You provide a data set and a plot method to create a data visualization object. You can add as many of these as you want. Then, you can include all of these in the same figure.

The DataSet object is consuming to write for many different instruments. Contributions to this are very welcome.

This is a very new project that is being actively developed. Improvements include: fixing labeling and color bar options, expanding the available helper scripts, incorporating common models, introduce 3D visualization options, add data gridding and interpolation, and optimize the performance.

 

Kamodo Analysis Suite

Asher Pembroke

SSMS enables, supports, and performs research for the space weather community. It gathers data and models from the solar, heliospheric, magnetospheric, thermosphere, and ionosphere communities. The endeavor to support a wide variety of users, models, and data sources means that a new tool deeded to be developed to:

- quickly integrate new models and data - provide API support for scientists and educators who don’t code - model agnostic API - format agnostic API - Transparent, permissive metadata - automatic unit conversion - support coordinate transformations - compatible with helio-python ecosystem - provide instant visualization

Kamodo architecture is designed to serve modelers (c/c++/fortran), data scientists (python), and physicists (LaTeX). It uses pysat, spacepy, sunpy, plasmapy, and sympy to deal with each of these things as it needs to.

Scientists work with models and data through Kamodo objects, which map symbols to interpolating functions or mathematical expressions. It converts each expression to a highly optimized python function capable of operating on large arrays.

Any python function can be decorated with the @kamodofy decorator, adding metadata to a function.

A visualization API allows users to make plots without doing any real programming.

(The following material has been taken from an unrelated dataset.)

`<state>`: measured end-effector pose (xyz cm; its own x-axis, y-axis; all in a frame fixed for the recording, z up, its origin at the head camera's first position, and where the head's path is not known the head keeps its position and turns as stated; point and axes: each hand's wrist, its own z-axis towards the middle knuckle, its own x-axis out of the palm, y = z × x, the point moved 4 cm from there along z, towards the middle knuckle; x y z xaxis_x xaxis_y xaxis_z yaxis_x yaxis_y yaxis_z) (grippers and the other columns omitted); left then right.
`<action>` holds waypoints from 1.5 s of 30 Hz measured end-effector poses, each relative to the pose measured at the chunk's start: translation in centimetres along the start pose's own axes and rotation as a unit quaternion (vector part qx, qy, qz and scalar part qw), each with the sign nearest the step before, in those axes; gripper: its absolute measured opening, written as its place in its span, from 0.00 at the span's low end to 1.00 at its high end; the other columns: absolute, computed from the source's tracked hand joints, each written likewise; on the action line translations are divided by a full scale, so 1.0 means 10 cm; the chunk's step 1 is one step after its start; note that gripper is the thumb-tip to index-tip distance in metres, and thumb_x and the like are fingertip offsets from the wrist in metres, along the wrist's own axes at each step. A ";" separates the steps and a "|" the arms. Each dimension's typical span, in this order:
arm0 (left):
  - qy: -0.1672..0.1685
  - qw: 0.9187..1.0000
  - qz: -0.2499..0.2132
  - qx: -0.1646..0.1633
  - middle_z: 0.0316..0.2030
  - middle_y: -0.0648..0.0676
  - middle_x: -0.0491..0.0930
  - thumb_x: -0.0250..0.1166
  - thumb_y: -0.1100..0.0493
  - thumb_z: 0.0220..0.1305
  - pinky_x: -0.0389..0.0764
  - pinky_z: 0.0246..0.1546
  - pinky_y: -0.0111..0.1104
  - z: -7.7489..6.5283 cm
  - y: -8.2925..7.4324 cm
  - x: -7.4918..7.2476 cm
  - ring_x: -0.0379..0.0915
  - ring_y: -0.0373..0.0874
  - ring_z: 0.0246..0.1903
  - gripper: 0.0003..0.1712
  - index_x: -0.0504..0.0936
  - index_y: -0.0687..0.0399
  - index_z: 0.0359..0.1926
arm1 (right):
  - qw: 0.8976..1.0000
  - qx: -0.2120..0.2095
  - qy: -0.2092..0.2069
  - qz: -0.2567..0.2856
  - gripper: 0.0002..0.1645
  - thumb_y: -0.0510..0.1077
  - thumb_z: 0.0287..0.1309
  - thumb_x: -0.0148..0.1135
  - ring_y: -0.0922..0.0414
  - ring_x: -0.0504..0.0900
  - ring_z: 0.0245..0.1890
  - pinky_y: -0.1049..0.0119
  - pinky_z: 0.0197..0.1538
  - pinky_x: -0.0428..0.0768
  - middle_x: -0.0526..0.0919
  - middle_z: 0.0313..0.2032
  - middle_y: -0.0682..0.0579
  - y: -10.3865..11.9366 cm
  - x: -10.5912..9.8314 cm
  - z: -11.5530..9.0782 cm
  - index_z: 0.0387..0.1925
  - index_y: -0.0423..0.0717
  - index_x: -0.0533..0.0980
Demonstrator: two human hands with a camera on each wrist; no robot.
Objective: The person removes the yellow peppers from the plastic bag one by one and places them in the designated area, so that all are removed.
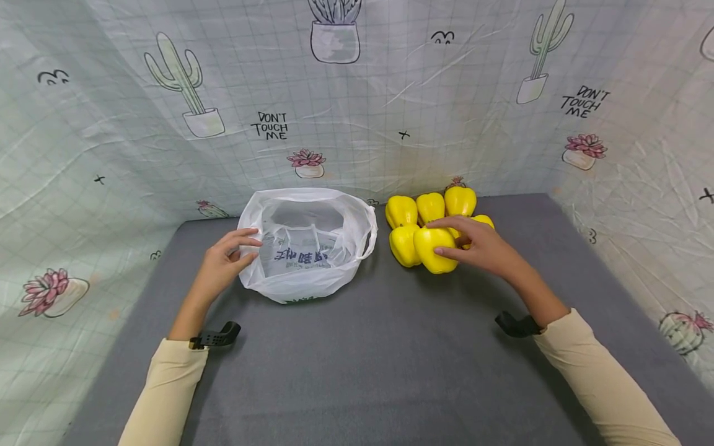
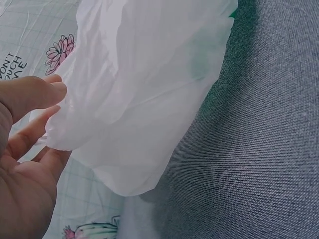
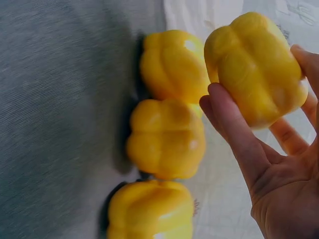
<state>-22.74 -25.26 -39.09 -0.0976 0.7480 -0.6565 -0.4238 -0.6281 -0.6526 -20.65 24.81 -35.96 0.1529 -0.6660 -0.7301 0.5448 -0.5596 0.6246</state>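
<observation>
A white plastic bag (image 1: 304,288) stands with its mouth open toward me, left of centre in the head view. My left hand (image 1: 225,257) holds its left edge, thumb and fingertips at the thin rim; the left wrist view shows the film (image 2: 134,99) bunched beside the fingers. My right hand (image 1: 482,244) grips a yellow bell pepper (image 1: 434,249) between thumb and fingers. In the right wrist view this pepper (image 3: 256,69) is held up off the table, apart from the row of other peppers (image 3: 167,139).
Several more yellow bell peppers (image 1: 403,212) sit grouped to the right of the bag, partly behind my right hand. A grey cloth-covered table (image 1: 357,371) lies beneath everything. Patterned fabric (image 1: 357,111) hangs at the back and along both sides.
</observation>
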 end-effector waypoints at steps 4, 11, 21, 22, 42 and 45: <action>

A model or data source is considered ‘kamodofied’ when all scientifically relevant variables are exposed as Kamodo objects. This requires:

1) It must be accessible from python

2) It must provide an interpolating function for each variable (models)

3) Interpolating functionns should supply default values as arguements, indicating the valid domain for their inputs

4) Variable names should follow Kamodos standards

5) Several more...

NASA software release process is underway to make this open source.